Empecemos por Sanxenxo. No todos los chiringuitos fueron licitados este año. Algunos tienen la adjudicación prorrogada. Es el caso de la joya de la corona: el servicio hostelero de Silgar, que recayó en la empresa Castaño Playas en el 2016. ¿Cuánto paga por los tres bares que ya tiene en funcionamiento, las tumbonas y pedaletas -iba todo en el mismo lote-? Alrededor de 115.000 euros. Al Concello le tiene que abonar un canon por temporada de 93.000 euros, pero la cosa se encarece luego un poco más por la tasa a Costas, de unos 15.000 euros. Cierto es que, sin salir de Sanxenxo, hay chiringuitos playeros a precios mucho más asumibles. Además, algunos son bares, incluso restaurantes -como en el caso de A Lanzada- y otros únicamente quioscos. Ahora mismo están en licitación los de Baltar, Montalvo y Major. Por el de Montalvo, por ejemplo, se pide un canon de 22.000 euros por temporada y por el de Major de 4.800 euros.
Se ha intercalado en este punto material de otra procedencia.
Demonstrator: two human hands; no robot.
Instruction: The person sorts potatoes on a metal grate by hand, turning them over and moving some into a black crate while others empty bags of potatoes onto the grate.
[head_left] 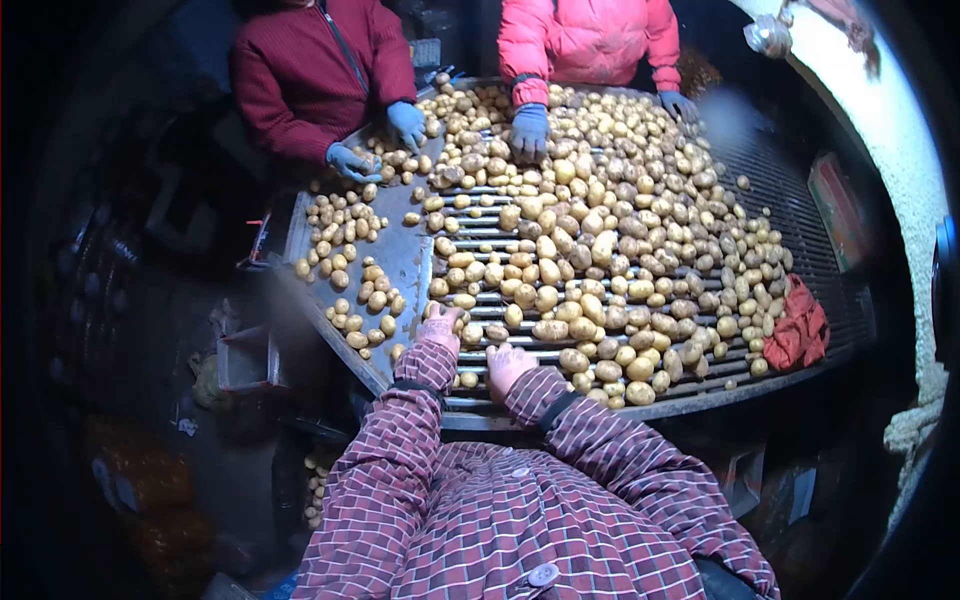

Sigamos por otro punto clave del turismo en las Rías Baixas: O Grove. Aquí la playa estrella es A Lanzada. El Concello optó por licitar, año a año, los servicios de las playas, a pesar de que la medida no convence demasiado a las empresas, que alegan que tienen que hacer una inversión muy elevada a la que no sacan rendimiento en un solo verano. Según las ofertas presentadas, las arcas municipales deberían recaudar alrededor de 200.000 euros por los servicios playeros. Buena parte de este dinero provendrá, por supuesto, de la concurrida A Lanzada. Una empresa ha ofrecido 35.000 euros por uno de los quioscos. Otros dos han logrado un canon de 30.000 euros. Y los que se ubican más lejos del principal aparcamiento, el del viejo campo de aviación, recaudarán 18.000 euros cada uno. Cuantías muy alejadas de las que se recaudan en otras playas menos concurridas, como Raeiros o Area das Pipas. Allí los quioscos se cotizan a 13.000 y 7.000 euros, respectivamente.

Pedaletas y tumbonas

También el alquiler de tumbonas e hidropedales se cotiza mucho más en A Lanzada que en el resto de arenales. Entre 17.000 y 20.000 euros se pagará aquí por prestar este servicio, frente a los 2.000 que desembolsará la firma que atenderá este servicio en otros arenales de San Vicente.

Las cifras de Sanxenxo y O Grove poco tienen que ver con las que se manejan en otros puntos de las rías de Arousa y Pontevedra. En Marín, por ejemplo, se sacan a licitación quioscos que pueden estar en el paseo o en plena playa. El que deja más dinero al Concello es el de Portocelo, que tiene un canon de 1.900 euros por temporada -se trata de un quiosco de ocho metros cuadrados con una terraza de 31 metros-. Incluso el bar de esa misma playa, que puede abrir todo el año, paga una cantidad mucho más módica que las de O Grove y Sanxenxo. En este caso, aporta 650 euros al mes a las arcas públicas marinenses. Y en A Illa, los chiringuitos solo tienen que hacer frente a las tasas que imponen tanto Costas del Estado como de la Xunta, dependiendo del terreno en el que se ubiquen.